Supervisory prison officials may only be held liable for the allegedly unconstitutional violations of a subordinate if Plaintiff sets forth allegations which show: (1) how or to what extent they personally participated in or directed a subordinate's actions, and (2) in either acting or failing to act, they were an actual and proximate cause of the deprivation of Plaintiff's constitutional rights. Johnson v. Duffy, 588 F.2d 740, 743 (9th Cir. 1978). As currently pled, however, Plaintiff's Complaint fails to set forth facts which might be liberally construed to support an individualized constitutional claim against any of the supervisory defendants.
Accordingly, the Court finds that Plaintiff's Complaint fails to state a section 1983 claim upon which relief may be granted, and is therefore subject to dismissal pursuant to 28 U.S.C. §§ 1915(e)(2)(b) & 1915A(b). The Court will provide Plaintiff with an opportunity to amend his pleading to cure the defects set forth above. Plaintiff is warned that if his amended complaint fails to address the deficiencies of pleading noted above, it may be dismissed with prejudice and without leave to amend.
III. CONCLUSION AND ORDER
Good cause appearing therefor, IT IS HEREBY ORDERED that:
1. Plaintiff's Motion to proceed IFP pursuant to 28 U.S.C. § 1915(a) [Doc. No. 2] is GRANTED.
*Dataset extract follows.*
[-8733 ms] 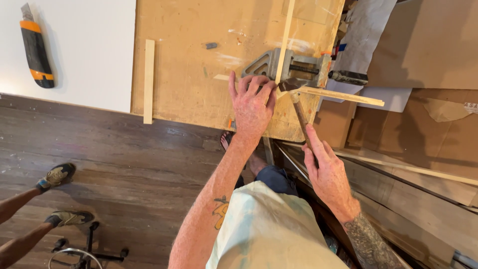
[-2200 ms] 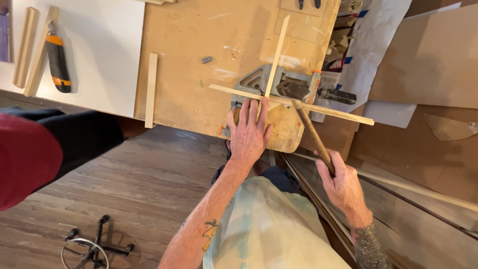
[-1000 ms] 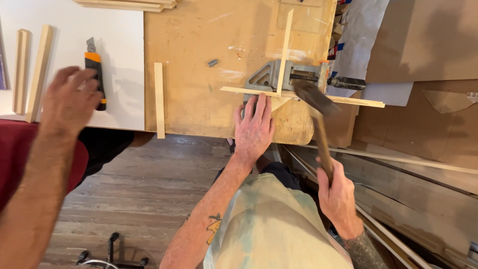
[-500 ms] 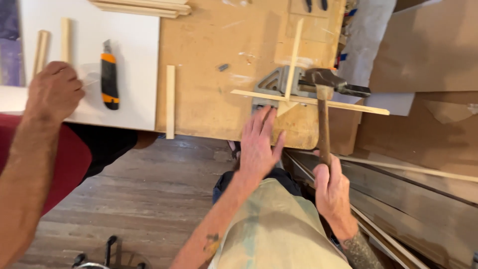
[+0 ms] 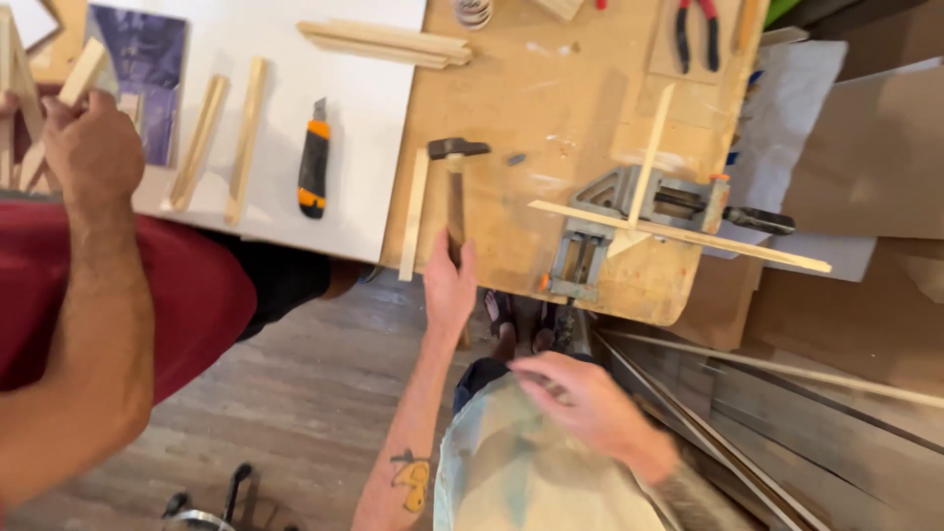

2. The Secretary of California Department of Corrections and Rehabilitation, or his designee, shall collect from Plaintiff's prison trust account the $350 balance of the filing fee owed in this case by collecting monthly payments from the account in an amount equal to twenty percent (20%) of the preceding month's income and forward payments to the Clerk of the Court each time the amount in the account exceeds $10 in accordance with 28 U.S.C. § 1915(b)(2).
ALL PAYMENTS SHALL BE CLEARLY IDENTIFIED BY THE NAME AND NUMBER ASSIGNED TO THIS ACTION.
3. The Clerk of the Court is directed to serve a copy of this Order on Matthew Cate, Secretary, California Department of Corrections and Rehabilitation, 1515 S Street, Suite 502, Sacramento, California 95814.
IT IS FURTHER ORDERED that:
4. Plaintiff's claims for monetary damages against the State of California are DISMISSED with prejudice pursuant to 28 U.S.C. § 1915(e)(2)(B)(iii).
5. The remainder of Plaintiff's Complaint is DISMISSED without prejudice for seeking monetary damages against immune defendants and for failing to state a claim upon which relief could be granted. See 28 U.S.C. §§ 1915(e)(2)(b) & 1915A(b). However, Plaintiff is GRANTED forty five (45) days leave from the date this Order is "Filed" in which to file a First Amended Complaint which cures all the deficiencies of pleading noted above. Plaintiff's Amended Complaint must be complete in itself without reference to the superseded pleading. See S. D.CAL. CIVLR. 15.1. Defendants not named and all claims not re-alleged in the Amended Complaint will be deemed to have been waived. See King v. Atiyeh, 814 F.2d 565, 567 (9th Cir. 1987).
Further, if Plaintiff's Amended Complaint still fails to state a claim upon which relief may be granted, it may be dismissed without further leave to amend and may hereafter be counted as a "strike" under 28 U.S.C. § 1915(g). See McHenry v. Renne, 84 F.3d 1172, 1177-79 (9th Cir. 1996).
5. Plaintiff's Motion for Court to Serve Summons Upon the Defendants [Doc. No. 3] is DENIED as moot.
6. The Clerk of the Court is directed to mail a form civil rights § 1983 complaint to Plaintiff.